1. What’s Being Traded
Futures: Contracts to buy or sell a specific asset (commodities like oil, gold, wheat, or financial instruments like stock indexes) at a future date and a fixed price. Forex: The exchange of currencies (like EUR/USD or GBP/JPY) where one currency is bought while the other is sold.
2. Market Size and Liquidity
Forex: Largest and most liquid market in the world (~$7 trillion daily volume).
Futures: Smaller volume than forex, though still very liquid for major contracts (e.g., S&P 500 futures).
3. Trading Hours
Forex: Open 24 hours, 5 days a week. Futures: Also trades nearly 24 hours, but individual contract hours may vary depending on the exchange.
4. Leverage
Forex: Offers high leverage, sometimes 50:1 or even 100:1 for retail traders.
Futures: Also uses leverage, but it’s regulated by the exchange and typically lower than forex.
5. Regulation
Futures: Highly regulated and traded on centralized exchanges (like CME).

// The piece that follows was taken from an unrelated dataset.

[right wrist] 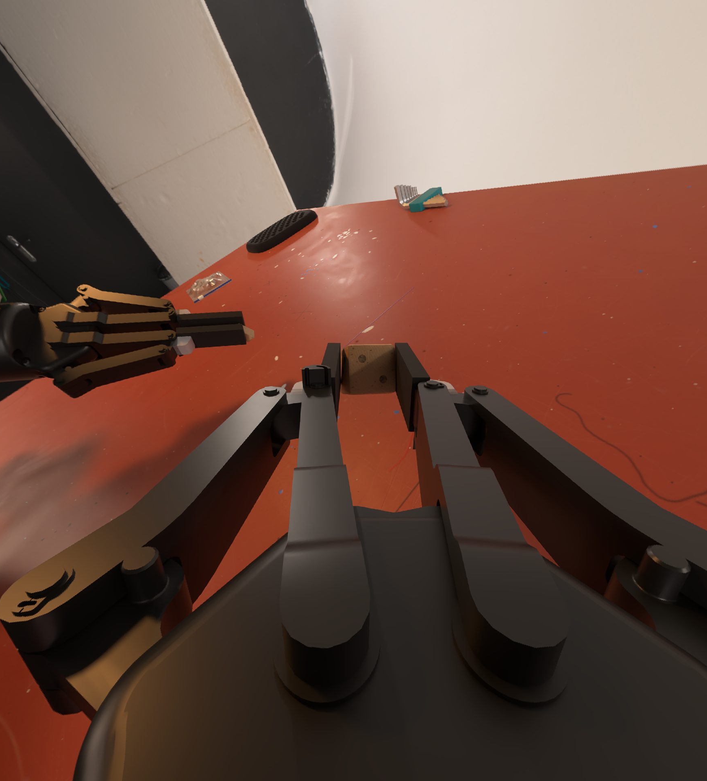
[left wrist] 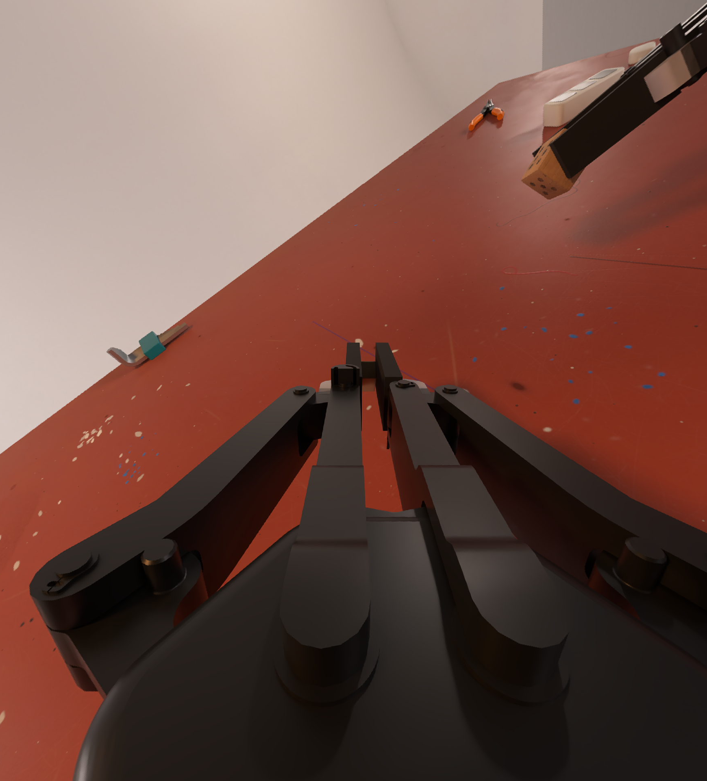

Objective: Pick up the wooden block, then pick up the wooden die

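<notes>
Right pincer [right wrist: 368,367], low centre of frame, pinches the wooden die [right wrist: 369,368] above the red bench [right wrist: 554,338]. Left pincer [left wrist: 368,365] grips the wooden block [left wrist: 368,368], barely visible between its nearly closed fingers.

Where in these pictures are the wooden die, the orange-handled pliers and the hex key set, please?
wooden die [right wrist: 368,368]: right wrist view, its near face between the right hand's fingers.
orange-handled pliers [left wrist: 486,115]: left wrist view, near the pivot where the handles meet.
hex key set [right wrist: 424,199]: right wrist view, its teal holder.
</notes>
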Motion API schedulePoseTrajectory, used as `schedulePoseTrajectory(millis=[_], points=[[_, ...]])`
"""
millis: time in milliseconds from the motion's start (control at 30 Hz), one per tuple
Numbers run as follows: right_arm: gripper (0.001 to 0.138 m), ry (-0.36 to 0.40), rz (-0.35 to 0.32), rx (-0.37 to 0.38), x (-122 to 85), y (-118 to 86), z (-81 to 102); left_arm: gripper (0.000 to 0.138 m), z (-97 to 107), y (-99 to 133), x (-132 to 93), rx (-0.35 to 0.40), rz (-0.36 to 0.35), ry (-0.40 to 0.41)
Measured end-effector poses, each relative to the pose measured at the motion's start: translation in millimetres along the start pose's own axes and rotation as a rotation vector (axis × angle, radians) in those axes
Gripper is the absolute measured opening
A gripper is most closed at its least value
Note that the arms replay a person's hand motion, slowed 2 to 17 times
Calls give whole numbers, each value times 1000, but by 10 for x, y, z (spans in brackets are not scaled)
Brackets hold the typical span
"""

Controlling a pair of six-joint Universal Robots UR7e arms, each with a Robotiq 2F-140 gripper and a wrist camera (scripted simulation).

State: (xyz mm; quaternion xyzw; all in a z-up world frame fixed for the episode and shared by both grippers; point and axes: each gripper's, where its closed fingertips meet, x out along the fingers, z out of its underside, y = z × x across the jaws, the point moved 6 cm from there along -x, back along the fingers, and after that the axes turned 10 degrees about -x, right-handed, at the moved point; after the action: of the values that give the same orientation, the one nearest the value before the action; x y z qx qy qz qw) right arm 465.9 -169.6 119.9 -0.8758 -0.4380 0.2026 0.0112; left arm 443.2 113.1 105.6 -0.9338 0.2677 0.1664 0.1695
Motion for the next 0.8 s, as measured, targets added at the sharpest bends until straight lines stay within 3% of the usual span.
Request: schedulePoseTrajectory(millis=[367, 800], points=[[34, 27, -57, 84, 18, -18, 46, 10, -18, 9, -11, 14, 10, 6], [34, 28, -104, 119, 66, 2, 39, 10, -20, 26, -11, 51, 21, -3]])
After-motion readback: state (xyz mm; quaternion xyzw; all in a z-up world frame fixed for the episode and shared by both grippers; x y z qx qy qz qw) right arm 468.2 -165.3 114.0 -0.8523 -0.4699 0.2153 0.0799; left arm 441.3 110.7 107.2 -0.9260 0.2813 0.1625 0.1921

Forex: Often traded over-the-counter (OTC) through brokers; less centralized, and regulation varies widely by country.
6. Contract Structure
Futures: Standardized contracts with expiration dates and fixed sizes.

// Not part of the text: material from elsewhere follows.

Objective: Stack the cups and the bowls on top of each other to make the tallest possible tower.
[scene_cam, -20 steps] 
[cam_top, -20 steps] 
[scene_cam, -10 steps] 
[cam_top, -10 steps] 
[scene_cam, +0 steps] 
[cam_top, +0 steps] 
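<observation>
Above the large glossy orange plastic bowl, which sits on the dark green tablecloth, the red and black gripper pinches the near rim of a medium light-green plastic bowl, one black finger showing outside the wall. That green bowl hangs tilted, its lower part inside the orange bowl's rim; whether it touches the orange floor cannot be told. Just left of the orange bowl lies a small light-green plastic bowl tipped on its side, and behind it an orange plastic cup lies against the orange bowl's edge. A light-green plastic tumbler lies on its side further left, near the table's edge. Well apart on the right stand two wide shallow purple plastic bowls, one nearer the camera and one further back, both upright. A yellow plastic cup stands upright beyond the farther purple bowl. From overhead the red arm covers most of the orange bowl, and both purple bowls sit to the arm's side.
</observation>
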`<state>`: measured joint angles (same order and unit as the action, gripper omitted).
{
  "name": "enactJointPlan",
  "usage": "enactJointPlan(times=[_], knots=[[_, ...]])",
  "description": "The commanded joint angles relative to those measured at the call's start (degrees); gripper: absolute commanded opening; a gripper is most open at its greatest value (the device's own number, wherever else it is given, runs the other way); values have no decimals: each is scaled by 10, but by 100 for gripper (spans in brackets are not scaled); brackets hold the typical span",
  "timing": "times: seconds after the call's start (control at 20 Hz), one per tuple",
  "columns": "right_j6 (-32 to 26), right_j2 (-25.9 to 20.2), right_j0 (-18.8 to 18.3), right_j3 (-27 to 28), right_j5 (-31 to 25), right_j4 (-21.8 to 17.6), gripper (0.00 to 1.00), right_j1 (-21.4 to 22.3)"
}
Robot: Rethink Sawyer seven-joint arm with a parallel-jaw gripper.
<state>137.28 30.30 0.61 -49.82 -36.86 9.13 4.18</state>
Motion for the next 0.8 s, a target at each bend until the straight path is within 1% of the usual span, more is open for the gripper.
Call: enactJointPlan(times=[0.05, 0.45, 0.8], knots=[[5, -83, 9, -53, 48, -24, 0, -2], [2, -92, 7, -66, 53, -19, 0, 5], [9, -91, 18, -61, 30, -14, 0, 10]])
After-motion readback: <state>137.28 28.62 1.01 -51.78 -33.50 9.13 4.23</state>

Forex: No expiration dates; trades continue until you manually close the position.
7. Purpose
Futures: Often used for hedging (e.g., farmers, airlines) or speculation. Forex: Mostly used fo speculation, but also international business and central bank interventions.
🔹 Example
Futures Trade: Buying a crude oil futures contract at $75/barrel to take delivery (or settle i cash) next month. Forex Trade: Buying EUR/USD expecting the Euro to rise against th Dollar.